#### PROBLEM DESCRIPTION:
Lines after the one containing "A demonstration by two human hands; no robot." are to be omitted; print exactly each line from the start of the records up to and including it.

#### STUDY MATERIAL:
= = = =
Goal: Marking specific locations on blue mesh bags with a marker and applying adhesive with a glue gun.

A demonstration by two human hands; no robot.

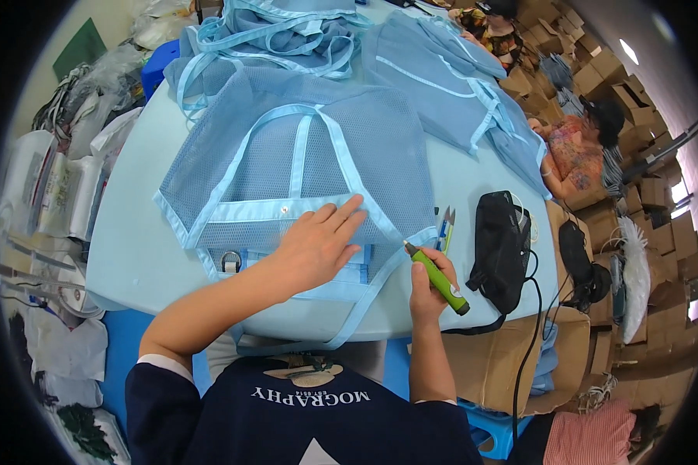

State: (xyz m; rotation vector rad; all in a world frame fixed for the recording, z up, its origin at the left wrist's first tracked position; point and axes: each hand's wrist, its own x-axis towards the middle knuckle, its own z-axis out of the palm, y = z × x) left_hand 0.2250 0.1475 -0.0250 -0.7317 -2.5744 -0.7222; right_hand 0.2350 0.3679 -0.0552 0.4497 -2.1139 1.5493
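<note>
A light-blue mesh bag [384,147] with shiny pale-blue binding lies spread on the table in front of me. My left hand [314,248] rests flat on its horizontal band [248,211], fingers stretched out. A small round snap [285,209] shows on that band, left of the fingers. In my right hand [428,298] is a green pen-shaped tool [440,277] with a black end. Its pale tip points up and left at the bag's right corner; whether it touches the trim I cannot tell. Near the front, a metal ring [230,262] sits on a strap.
More blue mesh pieces [287,46] are heaped at the far side of the table [124,232], others spread far right. A black pouch [498,240] with a cable and several pens [447,225] lie to my right. Co-workers [578,155] sit along the right, among cardboard boxes [512,360].
</note>
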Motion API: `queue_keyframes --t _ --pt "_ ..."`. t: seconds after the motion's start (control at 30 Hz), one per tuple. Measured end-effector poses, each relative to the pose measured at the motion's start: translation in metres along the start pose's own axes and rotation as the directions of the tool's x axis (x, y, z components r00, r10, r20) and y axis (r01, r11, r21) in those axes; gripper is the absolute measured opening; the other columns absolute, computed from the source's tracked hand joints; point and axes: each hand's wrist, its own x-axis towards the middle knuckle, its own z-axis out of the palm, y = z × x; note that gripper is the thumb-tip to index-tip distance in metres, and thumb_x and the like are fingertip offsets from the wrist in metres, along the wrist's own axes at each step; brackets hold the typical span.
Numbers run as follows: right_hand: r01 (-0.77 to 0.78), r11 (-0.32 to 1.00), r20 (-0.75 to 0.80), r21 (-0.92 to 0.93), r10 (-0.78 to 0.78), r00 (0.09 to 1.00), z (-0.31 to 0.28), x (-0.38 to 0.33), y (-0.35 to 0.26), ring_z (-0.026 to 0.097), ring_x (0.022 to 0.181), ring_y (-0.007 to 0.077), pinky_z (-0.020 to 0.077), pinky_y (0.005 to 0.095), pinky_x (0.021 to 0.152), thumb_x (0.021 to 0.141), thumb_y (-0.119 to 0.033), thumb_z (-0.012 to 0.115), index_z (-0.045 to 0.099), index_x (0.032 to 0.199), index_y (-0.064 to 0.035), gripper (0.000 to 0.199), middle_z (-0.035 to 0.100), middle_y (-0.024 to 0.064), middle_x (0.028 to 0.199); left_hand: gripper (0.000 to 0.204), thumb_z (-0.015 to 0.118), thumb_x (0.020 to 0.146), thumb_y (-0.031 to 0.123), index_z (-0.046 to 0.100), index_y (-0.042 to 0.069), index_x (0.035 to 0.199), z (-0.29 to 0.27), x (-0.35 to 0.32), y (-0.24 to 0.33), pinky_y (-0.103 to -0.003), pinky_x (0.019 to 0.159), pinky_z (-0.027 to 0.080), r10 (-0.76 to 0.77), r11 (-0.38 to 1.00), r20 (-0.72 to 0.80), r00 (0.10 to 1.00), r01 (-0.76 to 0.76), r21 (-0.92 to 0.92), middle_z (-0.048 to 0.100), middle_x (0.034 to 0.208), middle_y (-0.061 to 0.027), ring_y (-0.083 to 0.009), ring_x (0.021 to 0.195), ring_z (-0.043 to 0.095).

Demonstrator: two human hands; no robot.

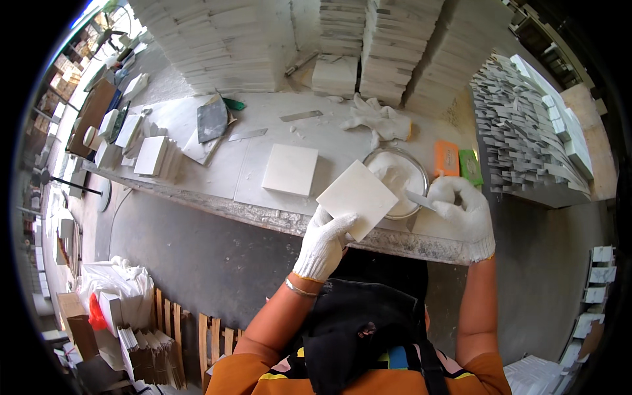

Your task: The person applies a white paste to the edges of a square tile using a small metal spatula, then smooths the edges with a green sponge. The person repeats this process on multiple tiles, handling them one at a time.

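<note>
My left hand [324, 243], in a white knit glove, grips a square white tile [359, 197] by its lower left corner and holds it tilted above the table's front edge. My gloved right hand [463, 205] is closed on a thin flat scraper blade [419, 200], whose tip points left over a round metal bowl [424, 172]. White paste or powder [395, 170] lies in the bowl, partly hidden behind the tile. A stack of similar white tiles [290, 168] rests on the table just left of the held one.
Beyond the bowl lie spare white gloves [378, 120], with an orange packet [446, 158] and a green packet [470, 166] to the right. Loose metal strips [301, 116] and grey sandpaper [211, 120] are farther left. Tall tile stacks [398, 46] line the back; cartons [155, 355] stand lower left.
</note>
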Motion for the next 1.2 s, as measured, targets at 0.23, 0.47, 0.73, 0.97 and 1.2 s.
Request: queue_keyframes --t 0.23,0.47,0.73,0.97,1.2 --pt "0.023 0.988 0.047 -0.153 -0.016 0.999 0.009 -0.036 -0.004 0.065 0.089 0.0135 0.0514 0.0284 0.08 0.085 -0.016 0.078 0.074 0.115 -0.0048 0.033 0.07 0.0064 0.099 0.057 0.066 0.089 0.001 0.047 -0.001 0.142 0.001 -0.011 -0.009 -0.033 0.085 0.057 0.036 0.999 0.004 0.999 -0.036 -0.005 0.062 0.125 -0.0119 -0.0217 0.107 0.066" --pt "0.037 0.972 0.042 -0.232 -0.028 0.999 0.01 -0.048 -0.008 0.066 0.081 0.0163 0.0525 0.0316 0.074 0.085 -0.025 0.078 0.077 0.111 -0.0086 0.031 0.071 0.007 0.091 0.056 0.066 0.089 0.003 0.048 0.001 0.142 0.001 -0.018 -0.013 -0.031 0.08 0.057 0.04 0.998 -0.003 0.999 -0.04 0.053 0.063 0.125 -0.011 -0.0203 0.104 0.066" --pt "0.005 0.951 0.058 -0.31 0.014 0.998 0.011 -0.049 -0.016 0.068 0.08 0.018 0.0537 0.033 0.074 0.083 -0.027 0.079 0.078 0.11 -0.0102 0.032 0.073 0.0088 0.092 0.056 0.067 0.089 0.003 0.049 0.002 0.141 0.004 -0.022 -0.012 -0.032 0.084 0.058 0.018 0.999 0.003 1.0 -0.018 0.047 0.063 0.125 -0.0102 -0.0204 0.107 0.066" --pt "-0.026 0.95 0.055 -0.312 0.045 0.997 0.015 -0.046 -0.019 0.07 0.083 0.0201 0.0546 0.0337 0.075 0.081 -0.027 0.08 0.077 0.109 -0.0094 0.033 0.074 0.0108 0.094 0.056 0.067 0.089 0.002 0.048 0.002 0.142 0.003 -0.021 -0.012 -0.033 0.084 0.058 0.013 0.999 0.007 1.0 -0.013 0.038 0.063 0.126 -0.0109 -0.0212 0.109 0.066" --pt "-0.015 0.938 0.053 -0.346 0.036 0.998 0.014 -0.043 -0.02 0.07 0.081 0.0241 0.0541 0.0359 0.074 0.081 -0.031 0.079 0.077 0.108 -0.0087 0.035 0.072 0.0117 0.089 0.055 0.067 0.089 0.002 0.049 0.001 0.141 0.004 -0.021 -0.01 -0.034 0.086 0.057 -0.007 0.999 0.011 1.0 0.007 0.032 0.063 0.125 -0.0112 -0.0214 0.109 0.065"
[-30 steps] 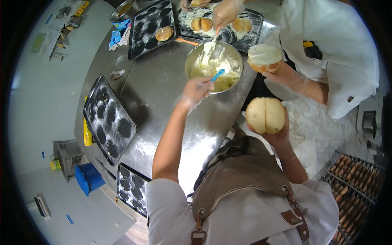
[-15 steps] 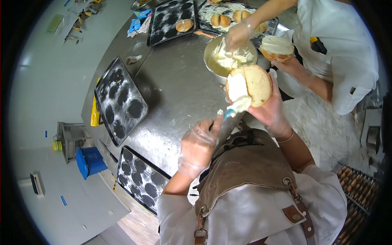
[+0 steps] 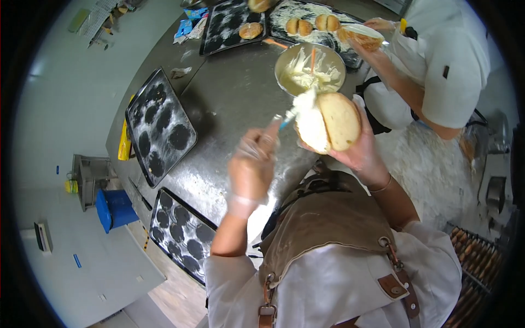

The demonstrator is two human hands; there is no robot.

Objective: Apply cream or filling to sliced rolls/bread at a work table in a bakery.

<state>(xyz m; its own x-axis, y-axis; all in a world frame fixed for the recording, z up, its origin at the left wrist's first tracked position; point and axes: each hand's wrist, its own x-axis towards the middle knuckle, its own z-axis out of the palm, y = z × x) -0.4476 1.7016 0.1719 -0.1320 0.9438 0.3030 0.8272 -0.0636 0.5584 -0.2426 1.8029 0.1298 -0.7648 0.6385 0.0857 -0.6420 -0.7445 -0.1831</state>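
Observation:
My gloved left hand (image 3: 251, 169) is closed round a spatula (image 3: 285, 122) with a blue part showing; its handle is mostly hidden in the fingers, and cream covers its blade. That blade touches the upper left edge of a split bun (image 3: 341, 121), spread open with white cream (image 3: 313, 129) over its left half and the right half bare. From below and the right, my gloved right hand (image 3: 365, 150) grips the bun. Just beyond stands a metal bowl (image 3: 281, 68) of pale cream, an orange-handled tool (image 3: 313, 59) upright in it.
Across the table, a co-worker holds a cream-topped bun (image 3: 362, 38) over a floury tray (image 3: 281, 19) with more buns. Another dark tray (image 3: 224, 33) bears a bun. Two floured trays (image 3: 162, 128) (image 3: 183, 232) lie to the left. A blue bin (image 3: 116, 210) stands beyond the table edge.
My left hand and the spatula have moved up and left, and cream covers more of the bun's left half. The co-worker's hand has left the bowl, and their bun is now over the tray.

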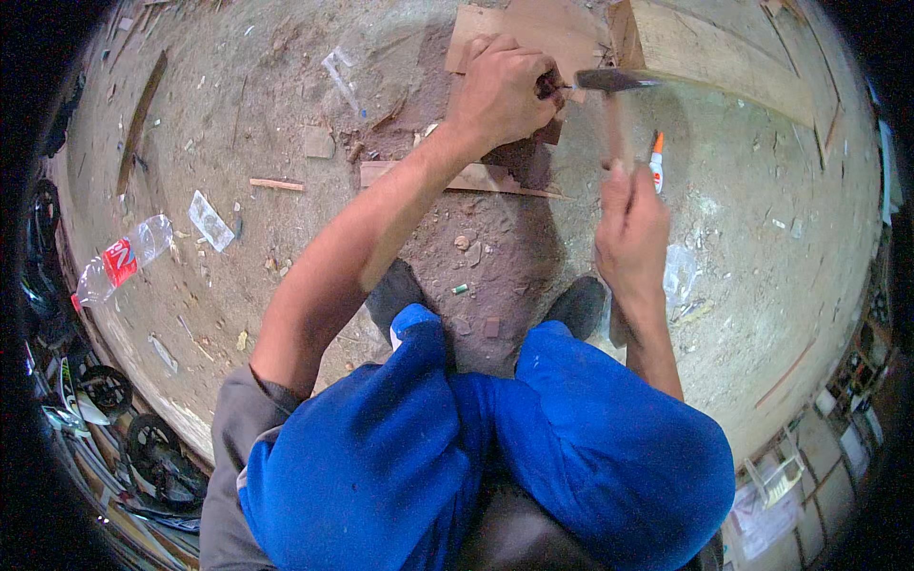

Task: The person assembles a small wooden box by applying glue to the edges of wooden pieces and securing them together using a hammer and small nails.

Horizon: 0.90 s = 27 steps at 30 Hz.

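Note:
My right hand (633, 224) is wrapped round the handle of a hammer (614, 80), whose dark metal head lies level beside my left fingers. My left hand (509, 90) is closed in a pinch on a small thin dark piece that looks like a nail (566, 87), its end close to the hammer head. Under and beyond the left hand are brown wooden boards (528, 27), and a small upright wood piece (625, 36) stands by the hammer head. The hand hides part of the boards and most of the nail.
A long pale plank (714, 59) extends to the right. A white glue bottle with orange tip (657, 164) lies right of the hammer handle. A wood strip (466, 178) rests below my left wrist. A clear plastic bottle (124, 262) and plastic scraps (210, 221) litter the dirt floor at left.

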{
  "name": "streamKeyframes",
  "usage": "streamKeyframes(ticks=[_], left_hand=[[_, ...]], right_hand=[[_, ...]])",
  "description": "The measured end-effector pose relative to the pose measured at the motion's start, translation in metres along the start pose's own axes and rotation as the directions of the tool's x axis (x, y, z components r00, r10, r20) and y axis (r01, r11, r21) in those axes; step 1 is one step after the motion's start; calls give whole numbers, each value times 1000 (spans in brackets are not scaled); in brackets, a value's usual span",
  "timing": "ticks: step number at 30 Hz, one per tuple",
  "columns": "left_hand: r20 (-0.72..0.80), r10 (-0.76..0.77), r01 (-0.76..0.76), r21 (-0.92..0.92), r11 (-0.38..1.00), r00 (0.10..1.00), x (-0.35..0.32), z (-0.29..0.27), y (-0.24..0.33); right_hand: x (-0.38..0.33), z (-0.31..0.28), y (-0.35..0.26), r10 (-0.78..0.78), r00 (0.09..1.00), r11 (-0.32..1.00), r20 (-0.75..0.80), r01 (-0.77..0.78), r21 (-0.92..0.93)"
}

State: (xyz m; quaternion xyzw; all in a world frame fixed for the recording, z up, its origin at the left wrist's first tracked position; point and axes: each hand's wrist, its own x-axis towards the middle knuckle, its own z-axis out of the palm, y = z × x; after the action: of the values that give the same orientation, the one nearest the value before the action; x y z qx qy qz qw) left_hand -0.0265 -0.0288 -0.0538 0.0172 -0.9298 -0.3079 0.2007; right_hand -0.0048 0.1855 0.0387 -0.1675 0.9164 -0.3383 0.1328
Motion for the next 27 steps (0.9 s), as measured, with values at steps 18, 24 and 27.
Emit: streamKeyframes(ticks=[18, 24, 27], left_hand=[[81, -59, 60, -8, 998, 995, 6, -4, 2], [54, -43, 43, 7, 999, 998, 7, 0, 2], [32, -19, 19, 0, 1000, 999, 2, 2, -1]], right_hand=[[-3, -4, 1, 55, 998, 998, 33, -56, 43], [-4, 9, 13, -123, 988, 989, -88, 114, -99], [-12, 0, -3, 75, 997, 997, 11, -75, 19]])
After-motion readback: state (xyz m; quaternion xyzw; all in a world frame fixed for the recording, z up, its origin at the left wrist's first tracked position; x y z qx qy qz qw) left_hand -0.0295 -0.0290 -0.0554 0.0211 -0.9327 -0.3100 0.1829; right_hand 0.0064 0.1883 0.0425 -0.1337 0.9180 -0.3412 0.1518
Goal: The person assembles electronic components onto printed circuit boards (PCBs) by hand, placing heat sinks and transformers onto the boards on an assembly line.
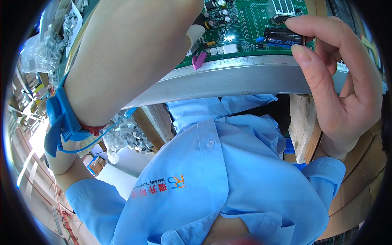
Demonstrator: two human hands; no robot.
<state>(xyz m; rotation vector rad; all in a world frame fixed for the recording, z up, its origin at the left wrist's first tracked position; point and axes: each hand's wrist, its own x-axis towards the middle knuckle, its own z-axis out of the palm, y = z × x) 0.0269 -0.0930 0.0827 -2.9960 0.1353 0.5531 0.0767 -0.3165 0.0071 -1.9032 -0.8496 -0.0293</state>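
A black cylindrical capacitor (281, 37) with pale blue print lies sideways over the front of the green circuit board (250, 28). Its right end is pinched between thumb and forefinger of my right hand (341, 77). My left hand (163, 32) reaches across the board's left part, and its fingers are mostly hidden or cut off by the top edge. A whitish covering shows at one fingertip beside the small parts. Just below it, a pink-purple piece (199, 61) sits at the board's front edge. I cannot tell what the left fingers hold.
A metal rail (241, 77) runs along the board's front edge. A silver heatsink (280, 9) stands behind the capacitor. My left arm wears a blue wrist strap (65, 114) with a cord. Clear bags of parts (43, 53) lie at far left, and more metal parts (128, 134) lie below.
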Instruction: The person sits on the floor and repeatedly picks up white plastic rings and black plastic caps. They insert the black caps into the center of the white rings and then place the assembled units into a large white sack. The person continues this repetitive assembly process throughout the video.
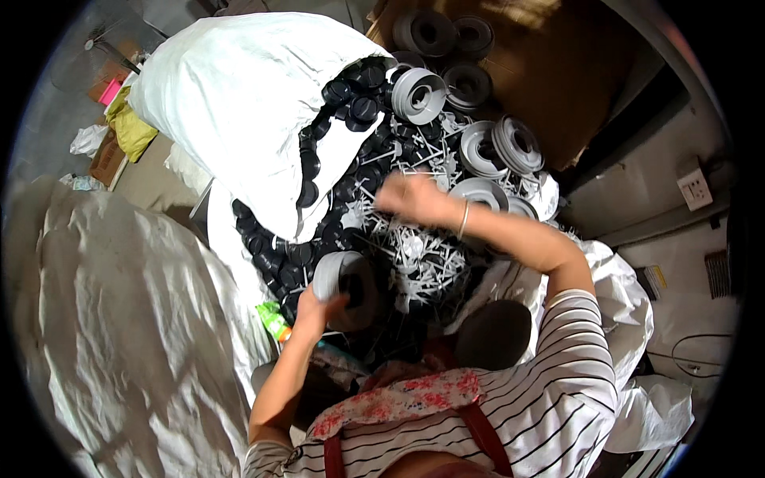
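Striped shirt (575, 358), ring (331, 276) (in left hand (311, 314))

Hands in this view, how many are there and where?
2: the left hand holds a ribbed grey ring; the right hand, blurred, is over the white sticks, touch unclear. No others show.

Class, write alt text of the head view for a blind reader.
A person's left hand holds a grey ribbed ring; the right hand, blurred, is over loose white plastic sticks among black caps. Beyond: an open white sack, caps at its mouth, and other grey rings.
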`<state>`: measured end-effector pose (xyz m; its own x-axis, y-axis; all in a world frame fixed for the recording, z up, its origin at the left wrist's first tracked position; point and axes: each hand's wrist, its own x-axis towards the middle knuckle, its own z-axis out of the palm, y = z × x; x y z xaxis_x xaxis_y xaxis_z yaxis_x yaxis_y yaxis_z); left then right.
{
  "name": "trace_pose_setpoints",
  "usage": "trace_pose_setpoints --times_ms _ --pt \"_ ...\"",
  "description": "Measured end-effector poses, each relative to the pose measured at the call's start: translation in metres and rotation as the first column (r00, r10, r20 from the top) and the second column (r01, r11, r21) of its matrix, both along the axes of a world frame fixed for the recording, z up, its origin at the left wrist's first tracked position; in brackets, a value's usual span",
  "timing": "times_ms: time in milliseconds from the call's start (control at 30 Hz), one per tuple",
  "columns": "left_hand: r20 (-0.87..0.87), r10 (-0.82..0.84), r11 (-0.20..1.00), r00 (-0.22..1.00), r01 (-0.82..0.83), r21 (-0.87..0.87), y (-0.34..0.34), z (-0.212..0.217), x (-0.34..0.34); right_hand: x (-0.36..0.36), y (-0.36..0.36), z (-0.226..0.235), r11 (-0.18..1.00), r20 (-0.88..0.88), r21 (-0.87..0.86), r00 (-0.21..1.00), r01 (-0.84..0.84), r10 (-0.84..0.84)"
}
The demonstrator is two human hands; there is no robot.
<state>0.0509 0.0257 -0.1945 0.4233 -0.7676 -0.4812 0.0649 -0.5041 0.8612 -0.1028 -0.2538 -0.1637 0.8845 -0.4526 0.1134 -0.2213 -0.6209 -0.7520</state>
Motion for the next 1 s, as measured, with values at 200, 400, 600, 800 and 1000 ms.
trace_pose_setpoints --times_ms 200,400,600,800,1000 --pt "0.779 -0.317 0.937 0.541 0.305 0.169 0.0 -0.006 0.02 0.036 -0.278 -0.028 0.701 0.182 -0.258 0.746 0.665 -0.64" --pt "0.651 -0.266 0.96 0.711 0.256 0.112 -0.02 -0.044 0.037 0.08 -0.415 -0.082 0.793 -0.361 -0.344 0.709 0.502 -0.606" --pt "0.699 -0.216 0.972 0.682 0.22 0.086 -0.027 -0.061 0.05 0.091 -0.455 -0.123 0.901 -0.355 0.122 0.866 0.416 -0.351" --pt "0.705 -0.368 0.928 0.606 0.284 0.241 -0.03 -0.058 0.053 0.057 -0.415 -0.096 0.916 -0.478 0.324 0.877 0.237 -0.058" --pt "0.644 -0.541 0.839 0.54 0.3 0.454 -0.015 -0.056 0.047 -0.028 -0.354 -0.115 0.958 -0.29 -0.281 0.947 0.056 -0.141"
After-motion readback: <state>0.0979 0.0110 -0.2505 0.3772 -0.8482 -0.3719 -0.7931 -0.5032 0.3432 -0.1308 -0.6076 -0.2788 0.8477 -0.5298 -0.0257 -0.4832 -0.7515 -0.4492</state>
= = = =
#### YOUR RESPONSE:
Goal: Marking specific locations on blue mesh bags with a marker and applying adhesive with a glue gun.

A demonstration by two human hands; no robot.

This exercise calls for no further output.